À son arrivée dans le Sud-Liban, le prince Bachir Chéhab l’invita à Beiteddine, où elle séjourna un mois. Il lui offrit bien plus que ce que les Arabes n’avaient jamais accordé à leur hôte Trump : douze chameaux, vingt-cinq mules, quatre chevaux et six gardes. Esther attendait au Liban le Messie qui, selon elle, devait remplir la terre de justice. En prévision de son arrivée, elle prépara un cheval bai pour qu’il le monte sur le chemin de Jérusalem, ainsi qu’un blanc pour l’accompagner en tant qu’épouse.
En 1832, Lamartine lui rendit visite dans son verger. Il déclara : “J’ai découvert en elle d’étranges croyances qui renforcent la foi d’un peuple encore en proie à l’ignorance. L’Orient est une terre fertile en miracles ; tout y est possible, et n’importe quel homme, naïf ou fanatique, peut y devenir prophète.”
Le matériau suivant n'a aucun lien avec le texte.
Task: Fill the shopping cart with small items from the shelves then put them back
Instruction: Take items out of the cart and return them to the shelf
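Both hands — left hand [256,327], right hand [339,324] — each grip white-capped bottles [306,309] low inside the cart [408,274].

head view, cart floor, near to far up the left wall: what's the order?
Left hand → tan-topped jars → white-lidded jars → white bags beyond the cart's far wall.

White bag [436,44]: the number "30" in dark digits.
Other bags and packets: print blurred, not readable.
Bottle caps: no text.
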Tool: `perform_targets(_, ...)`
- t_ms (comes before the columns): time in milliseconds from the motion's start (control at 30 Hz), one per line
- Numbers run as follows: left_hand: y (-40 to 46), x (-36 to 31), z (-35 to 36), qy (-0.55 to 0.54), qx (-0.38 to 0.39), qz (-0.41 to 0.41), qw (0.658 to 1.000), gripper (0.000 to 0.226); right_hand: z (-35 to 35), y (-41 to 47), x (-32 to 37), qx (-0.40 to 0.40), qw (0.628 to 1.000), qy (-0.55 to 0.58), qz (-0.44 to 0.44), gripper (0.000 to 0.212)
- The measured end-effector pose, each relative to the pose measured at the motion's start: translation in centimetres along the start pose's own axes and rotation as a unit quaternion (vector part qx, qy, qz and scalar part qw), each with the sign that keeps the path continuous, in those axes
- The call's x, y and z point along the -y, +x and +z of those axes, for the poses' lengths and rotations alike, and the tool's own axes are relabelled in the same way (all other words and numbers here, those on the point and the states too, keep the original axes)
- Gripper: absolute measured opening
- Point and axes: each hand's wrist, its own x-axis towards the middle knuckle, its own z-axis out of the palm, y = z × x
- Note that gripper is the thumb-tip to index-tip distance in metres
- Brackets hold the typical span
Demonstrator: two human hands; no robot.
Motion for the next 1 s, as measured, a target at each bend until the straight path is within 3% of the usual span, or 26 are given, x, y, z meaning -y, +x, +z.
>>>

Certaines personnes vivent comme elles l’entendent et meurent heureuses, car elles trouvent dans leurs illusions un sens à leur existence. Ainsi, Stanhope vécut dans ses rêveries, entourée de jeunes amants, avant de mourir dans la pauvreté, sans avoir vu son idole descendre du ciel. Pourtant, elle entra dans l’histoire arabe comme une légende. Elle rendit l’âme dans sa modeste hutte, tandis que les villageoises se précipitaient pour lui voler ses bijoux et ses boucles d’oreilles. Ses ossements, dispersés pendant la guerre, furent recueillis par les villageois, puis rachetés par l’ambassadeur britannique. Conformément aux souhaits d’un de ses proches, ils furent incinérés et leurs cendres répandues en mémoire de ce Sud qu’elle avait tant aimé.